Wednesday, March 25, 2015

Drought Remedy


Piero Camporesi (1926-1997) taught literature and history and anthropology  all combined  during a long career at the University of Bologna. His late masterpiece, La Casa dell'Eternità, was published in Milan in 1987, then translated into English by Lucinda Byatt and published by Pennsylvania State University Press in 1990 as The Fear of Hell : Images of Damnation and Salvation in Early Modern Europe. 
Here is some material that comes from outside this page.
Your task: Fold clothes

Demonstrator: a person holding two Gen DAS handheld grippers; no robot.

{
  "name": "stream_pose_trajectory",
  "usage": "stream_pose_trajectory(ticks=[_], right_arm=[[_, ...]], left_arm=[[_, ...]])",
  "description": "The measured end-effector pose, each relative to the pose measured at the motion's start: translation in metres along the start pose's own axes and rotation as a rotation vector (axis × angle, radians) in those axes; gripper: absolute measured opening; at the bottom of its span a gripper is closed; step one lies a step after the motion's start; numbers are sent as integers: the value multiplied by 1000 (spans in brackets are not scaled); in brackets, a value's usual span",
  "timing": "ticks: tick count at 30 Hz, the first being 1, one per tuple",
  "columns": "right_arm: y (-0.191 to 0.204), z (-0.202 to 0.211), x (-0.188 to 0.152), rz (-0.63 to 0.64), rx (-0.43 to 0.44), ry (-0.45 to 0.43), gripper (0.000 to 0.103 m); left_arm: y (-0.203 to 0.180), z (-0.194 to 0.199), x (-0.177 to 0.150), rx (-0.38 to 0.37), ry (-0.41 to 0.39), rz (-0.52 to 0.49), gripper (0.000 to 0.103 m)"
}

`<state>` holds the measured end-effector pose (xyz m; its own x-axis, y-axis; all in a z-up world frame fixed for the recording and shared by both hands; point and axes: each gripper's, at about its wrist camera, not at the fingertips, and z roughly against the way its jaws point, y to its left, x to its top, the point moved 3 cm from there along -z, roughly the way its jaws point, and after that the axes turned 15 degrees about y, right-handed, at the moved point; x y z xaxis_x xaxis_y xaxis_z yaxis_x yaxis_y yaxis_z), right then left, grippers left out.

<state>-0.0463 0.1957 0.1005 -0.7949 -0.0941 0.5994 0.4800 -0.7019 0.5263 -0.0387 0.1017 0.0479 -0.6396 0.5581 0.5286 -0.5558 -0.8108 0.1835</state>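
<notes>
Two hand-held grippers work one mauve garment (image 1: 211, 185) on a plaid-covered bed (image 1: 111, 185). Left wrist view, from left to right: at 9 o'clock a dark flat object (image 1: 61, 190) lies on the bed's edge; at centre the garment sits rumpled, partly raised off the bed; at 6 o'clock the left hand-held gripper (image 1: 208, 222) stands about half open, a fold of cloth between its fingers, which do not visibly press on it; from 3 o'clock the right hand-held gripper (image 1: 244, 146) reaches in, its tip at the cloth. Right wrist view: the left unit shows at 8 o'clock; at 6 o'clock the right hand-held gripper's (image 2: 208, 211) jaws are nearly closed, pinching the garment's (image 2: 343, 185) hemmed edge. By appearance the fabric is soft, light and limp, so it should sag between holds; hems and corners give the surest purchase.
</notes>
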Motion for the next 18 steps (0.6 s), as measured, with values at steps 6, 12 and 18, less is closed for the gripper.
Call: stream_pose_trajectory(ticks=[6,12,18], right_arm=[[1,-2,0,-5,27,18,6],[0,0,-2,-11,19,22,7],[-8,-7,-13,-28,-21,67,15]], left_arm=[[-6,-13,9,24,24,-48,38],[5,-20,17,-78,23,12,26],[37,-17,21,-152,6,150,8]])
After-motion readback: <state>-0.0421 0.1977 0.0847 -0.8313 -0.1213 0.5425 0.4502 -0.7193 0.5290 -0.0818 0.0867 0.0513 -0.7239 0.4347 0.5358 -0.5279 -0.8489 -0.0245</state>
Camporesi's signature technique involved creating a forest of quotations based on massive reading of primary sources  in this case, sermons and tracts and advice manuals and anthologies printed in Italy during the 16th and 17th centuries. Part of his investigation of the historical Hell involved him in tracing the web of intense superstition that surrounded the consecrated Host (traditionally elevated by the priest as a sign of Transubstantiation at the climax of the Mass) 
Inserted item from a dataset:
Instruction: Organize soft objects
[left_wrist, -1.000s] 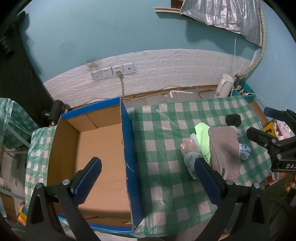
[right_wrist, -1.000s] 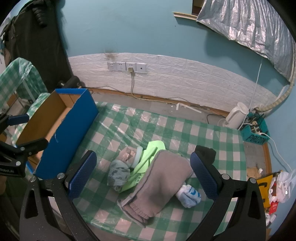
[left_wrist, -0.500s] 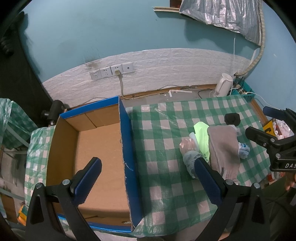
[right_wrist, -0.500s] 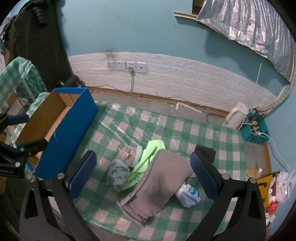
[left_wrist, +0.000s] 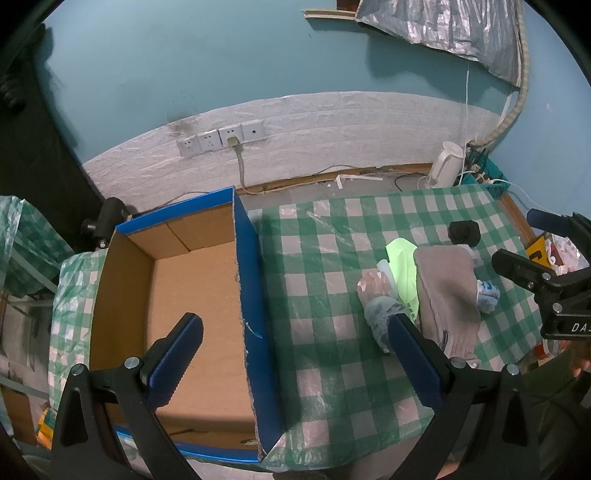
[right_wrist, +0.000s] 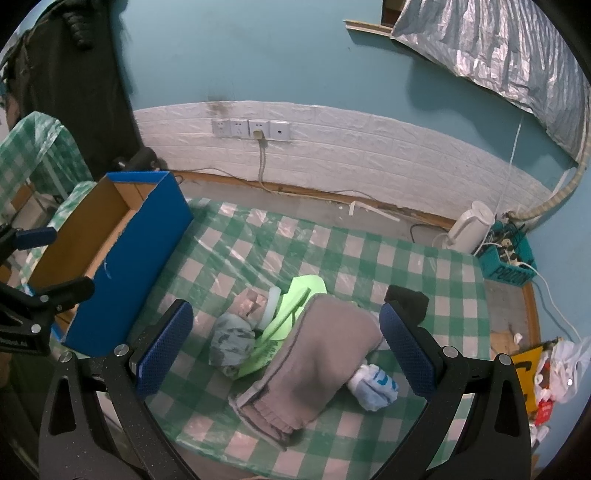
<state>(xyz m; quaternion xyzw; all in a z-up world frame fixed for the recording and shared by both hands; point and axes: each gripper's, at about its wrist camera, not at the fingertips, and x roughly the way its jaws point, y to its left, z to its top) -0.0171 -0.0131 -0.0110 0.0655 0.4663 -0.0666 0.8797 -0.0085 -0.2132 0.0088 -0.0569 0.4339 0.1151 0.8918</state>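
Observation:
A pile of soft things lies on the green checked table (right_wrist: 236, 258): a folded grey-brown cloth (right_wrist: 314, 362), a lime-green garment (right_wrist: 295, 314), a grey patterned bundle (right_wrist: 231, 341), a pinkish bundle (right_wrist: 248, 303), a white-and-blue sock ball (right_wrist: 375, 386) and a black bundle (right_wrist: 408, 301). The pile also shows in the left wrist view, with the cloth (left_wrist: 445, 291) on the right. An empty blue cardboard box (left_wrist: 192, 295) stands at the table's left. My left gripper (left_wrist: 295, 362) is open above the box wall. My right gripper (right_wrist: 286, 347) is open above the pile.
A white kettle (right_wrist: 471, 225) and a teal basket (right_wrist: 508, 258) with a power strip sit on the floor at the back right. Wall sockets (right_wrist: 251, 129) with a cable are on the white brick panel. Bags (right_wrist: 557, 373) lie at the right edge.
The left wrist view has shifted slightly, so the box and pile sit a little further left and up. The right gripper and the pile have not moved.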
"Even in the seventeenth century (as is reported in the Compendium of Frate F.M. Guaccio) an old story, first told by Gioviano Pontano in De bello neapolitano, was still heard; it was a tale of sacrilegious meteorological spells, in which the desecration of the host reached a level of sabbatical iniquity, almost comparable to a black version of the carnevalesque 'feast of asses'."
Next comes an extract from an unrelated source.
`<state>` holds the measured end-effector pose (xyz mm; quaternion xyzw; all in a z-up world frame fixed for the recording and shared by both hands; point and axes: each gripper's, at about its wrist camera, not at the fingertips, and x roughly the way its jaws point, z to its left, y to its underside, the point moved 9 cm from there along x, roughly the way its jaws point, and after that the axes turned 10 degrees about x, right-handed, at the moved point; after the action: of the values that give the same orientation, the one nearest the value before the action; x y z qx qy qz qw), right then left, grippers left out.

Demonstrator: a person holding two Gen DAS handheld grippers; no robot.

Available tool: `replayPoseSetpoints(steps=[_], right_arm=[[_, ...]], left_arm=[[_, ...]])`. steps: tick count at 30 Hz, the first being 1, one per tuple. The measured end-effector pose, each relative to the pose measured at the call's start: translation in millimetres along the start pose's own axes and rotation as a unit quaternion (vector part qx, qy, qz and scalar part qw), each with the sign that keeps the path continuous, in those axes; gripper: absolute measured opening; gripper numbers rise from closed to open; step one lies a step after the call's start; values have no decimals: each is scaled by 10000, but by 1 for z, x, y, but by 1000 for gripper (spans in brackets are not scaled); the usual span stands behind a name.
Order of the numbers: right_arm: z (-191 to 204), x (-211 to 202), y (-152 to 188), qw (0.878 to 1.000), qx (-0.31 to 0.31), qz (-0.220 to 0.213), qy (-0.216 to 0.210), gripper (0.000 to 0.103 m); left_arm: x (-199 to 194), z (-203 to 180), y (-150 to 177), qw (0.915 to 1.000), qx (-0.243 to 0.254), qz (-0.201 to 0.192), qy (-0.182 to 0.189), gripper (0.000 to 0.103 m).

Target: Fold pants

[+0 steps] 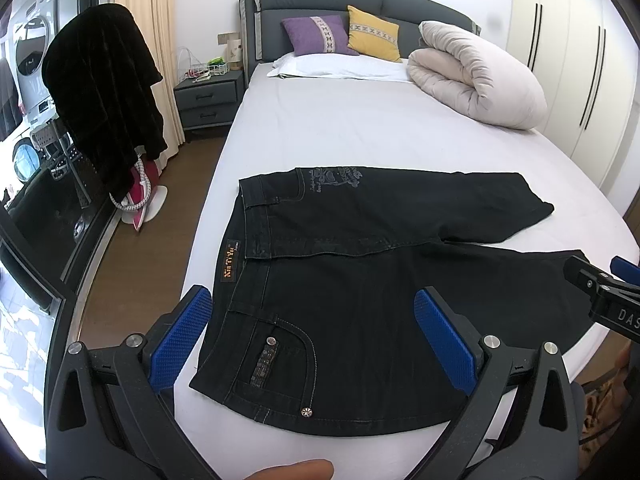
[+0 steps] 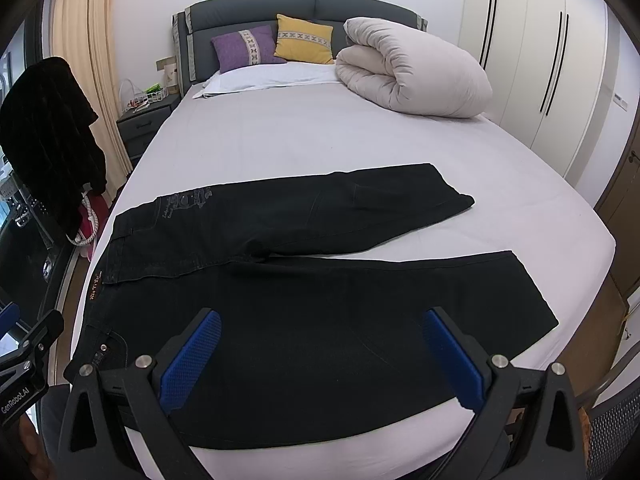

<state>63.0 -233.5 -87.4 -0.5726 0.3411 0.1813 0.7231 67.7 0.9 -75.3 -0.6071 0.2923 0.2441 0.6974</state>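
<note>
Black jeans (image 1: 360, 272) lie spread flat on the white bed sheet (image 1: 340, 132), waistband to the left, both legs pointing right and splayed apart. They also show in the right wrist view (image 2: 300, 320). My left gripper (image 1: 316, 332) is open and empty, hovering over the front pocket and near hip. My right gripper (image 2: 322, 356) is open and empty, hovering over the near leg's thigh. The right gripper also shows in the left wrist view (image 1: 600, 296), beside the near leg's cuff.
A rolled beige duvet (image 2: 416, 76) lies at the far right of the bed. Purple (image 2: 246, 48) and yellow (image 2: 306, 38) pillows lean on the headboard. A nightstand (image 1: 210, 100) and a chair draped in a black garment (image 1: 104, 92) stand left. Wardrobes (image 2: 540, 60) line the right.
</note>
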Motion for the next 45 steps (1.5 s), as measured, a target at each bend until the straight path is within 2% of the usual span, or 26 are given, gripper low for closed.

"While laying siege to a piece of ground, which lay under the fortress of Mondragrone, King Ferdinand reduced it to such penury because of the lack of water, that it was about to surrender at any moment. In order to avoid the danger of surrender, some priests, using diabolic and unhallowed arts, thought they would invoke the rain to help the soldiers and the inhabitants. Thus, having placed an ass above the door of a temple, as if it were dying, they sang hymns and funereal verses over it; then (oh horror) having placed the holy eucharist in its mouth, they buried it alive. Hardly had this been done than the sky was darkened by clouds, lightning flashed from storm clouds, thunder roared and the air was shaken by winds with such violence and roaring that the trees were uprooted from the ground and flew through the air; the stones were shattered as if by arrows, and rain fell so abundantly that it made the cisterns and riverbeds overflow, and the flood-gates of heaven seemed to have reopened to absorb the world. When the King saw this portent he had no wish to continue the siege, but turned his army to go elsewhere."